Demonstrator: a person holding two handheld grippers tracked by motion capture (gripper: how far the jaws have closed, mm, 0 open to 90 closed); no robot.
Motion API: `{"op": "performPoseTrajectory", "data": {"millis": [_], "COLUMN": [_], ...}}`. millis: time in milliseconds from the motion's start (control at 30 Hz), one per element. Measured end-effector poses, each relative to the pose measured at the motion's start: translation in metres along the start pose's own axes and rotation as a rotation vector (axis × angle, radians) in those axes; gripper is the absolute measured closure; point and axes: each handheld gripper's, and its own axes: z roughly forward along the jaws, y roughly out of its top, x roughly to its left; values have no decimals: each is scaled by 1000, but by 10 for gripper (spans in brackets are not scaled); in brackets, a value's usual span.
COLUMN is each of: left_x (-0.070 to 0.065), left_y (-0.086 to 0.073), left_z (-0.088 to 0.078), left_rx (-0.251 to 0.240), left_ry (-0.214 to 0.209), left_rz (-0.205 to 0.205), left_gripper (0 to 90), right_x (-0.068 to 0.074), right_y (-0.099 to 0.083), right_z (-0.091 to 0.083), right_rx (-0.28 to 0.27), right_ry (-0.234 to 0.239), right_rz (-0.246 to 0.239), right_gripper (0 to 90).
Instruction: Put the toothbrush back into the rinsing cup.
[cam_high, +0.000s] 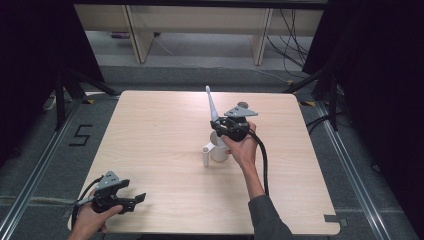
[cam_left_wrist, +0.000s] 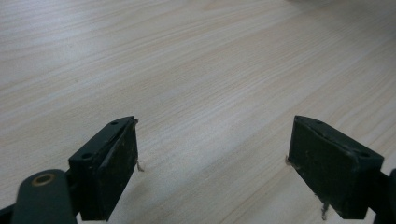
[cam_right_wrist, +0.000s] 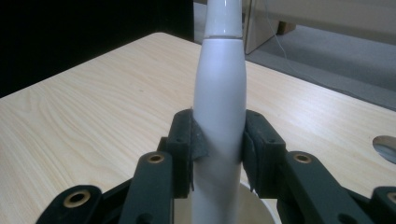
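My right gripper is shut on the body of a white electric toothbrush near the middle of the table. The brush stands nearly upright with its thin neck pointing up and away. In the right gripper view both pads press on the toothbrush, and its lower end sits over the rim of a white cup. The white cup, with a handle on its left, stands on the table just under that hand. My left gripper rests low at the table's front left corner, open, with bare wood between its jaws.
The light wooden table stands on a grey floor. A small grey round object lies on the table at the far right of the right gripper view. Dark stands and cables flank the table, and pale furniture stands beyond its far edge.
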Motion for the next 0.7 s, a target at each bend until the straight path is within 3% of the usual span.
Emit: {"op": "performPoseTrajectory", "data": {"millis": [33, 67, 133, 167, 267, 367, 433, 500, 667, 700], "left_x": [0, 0, 1, 1, 1, 0, 1, 0, 0, 1], "left_y": [0, 0, 0, 0, 0, 0, 0, 0, 0, 0], "left_z": [0, 0, -1, -1, -1, 0, -1, 0, 0, -1], "left_rx": [1, 0, 11, 11, 6, -7, 4, 1, 0, 10], "left_ry": [0, 0, 0, -1, 1, 0, -1, 0, 0, 0], "left_rz": [0, 1, 13, 14, 10, 7, 18, 1, 1, 10], "left_gripper": [153, 153, 153, 153, 153, 153, 153, 153, 153, 153], "right_x": [-1, 0, -1, 1, 1, -1, -1, 0, -2, 0], "right_y": [-1, -2, -3, -5, -8, -11, -13, -16, -19, -20], "right_z": [1, 1, 1, 2, 2, 4, 4, 4, 5, 4], "right_rx": [-11, -2, 5, 1, 6, 17, 21, 29, 32, 46], "right_ry": [-5, 2, 1, 0, -9, 3, 0, -10, -4, -9], "right_rz": [-15, 8, -12, 9, 7, -16, -1, 9, -16, 5], "right_gripper": [670, 670, 670, 670, 670, 670, 670, 670, 670, 670]}}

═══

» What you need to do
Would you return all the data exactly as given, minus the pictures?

» Result of the exercise
Demonstrator: a person holding two handheld grippers tracked by motion capture (gripper: how far the jaws have closed, mm, 0 open to 90 closed); no robot.
Motion API: `{"op": "performPoseTrajectory", "data": {"millis": [_], "COLUMN": [_], ...}}`. millis: time in milliseconds from the motion's start (control at 30 Hz), one per element. Measured end-effector poses, each relative to the pose measured at the motion's start: translation in metres along the start pose's own axes and rotation as a rotation vector (axis × angle, radians) in those axes; gripper is the absolute measured closure; point and axes: each handheld gripper's, and its own axes: z roughly forward along the jaws, y roughly out of its top, x roughly to its left; values have no decimals: each is scaled by 1000, but by 10 for gripper (spans in brackets are not scaled); in brackets, a value's usual span.
COLUMN is each of: left_x (-0.070 to 0.065), left_y (-0.086 to 0.073), left_z (-0.088 to 0.078), left_rx (-0.251 to 0.240), left_ry (-0.214 to 0.209), left_rz (-0.205 to 0.205), left_gripper (0 to 90), right_x (-0.068 to 0.074), right_y (-0.099 to 0.083), right_z (-0.091 to 0.083), right_rx (-0.28 to 0.27), right_ry (-0.234 to 0.239), right_rz (-0.246 to 0.239), right_gripper (0 to 90).
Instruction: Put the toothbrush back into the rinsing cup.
[cam_high, +0.000s] 
[cam_left_wrist, +0.000s] 
[cam_right_wrist, +0.000s] 
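My right gripper is shut on the body of a white electric toothbrush near the middle of the table. The brush stands nearly upright with its thin neck pointing up and away. In the right gripper view both pads press on the toothbrush, and its lower end sits over the rim of a white cup. The white cup, with a handle on its left, stands on the table just under that hand. My left gripper rests low at the table's front left corner, open, with bare wood between its jaws.
The light wooden table stands on a grey floor. A small grey round object lies on the table at the far right of the right gripper view. Dark stands and cables flank the table, and pale furniture stands beyond its far edge.
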Motion for the next 0.7 s, a target at each bend until the straight path is within 3% of the usual span.
Emit: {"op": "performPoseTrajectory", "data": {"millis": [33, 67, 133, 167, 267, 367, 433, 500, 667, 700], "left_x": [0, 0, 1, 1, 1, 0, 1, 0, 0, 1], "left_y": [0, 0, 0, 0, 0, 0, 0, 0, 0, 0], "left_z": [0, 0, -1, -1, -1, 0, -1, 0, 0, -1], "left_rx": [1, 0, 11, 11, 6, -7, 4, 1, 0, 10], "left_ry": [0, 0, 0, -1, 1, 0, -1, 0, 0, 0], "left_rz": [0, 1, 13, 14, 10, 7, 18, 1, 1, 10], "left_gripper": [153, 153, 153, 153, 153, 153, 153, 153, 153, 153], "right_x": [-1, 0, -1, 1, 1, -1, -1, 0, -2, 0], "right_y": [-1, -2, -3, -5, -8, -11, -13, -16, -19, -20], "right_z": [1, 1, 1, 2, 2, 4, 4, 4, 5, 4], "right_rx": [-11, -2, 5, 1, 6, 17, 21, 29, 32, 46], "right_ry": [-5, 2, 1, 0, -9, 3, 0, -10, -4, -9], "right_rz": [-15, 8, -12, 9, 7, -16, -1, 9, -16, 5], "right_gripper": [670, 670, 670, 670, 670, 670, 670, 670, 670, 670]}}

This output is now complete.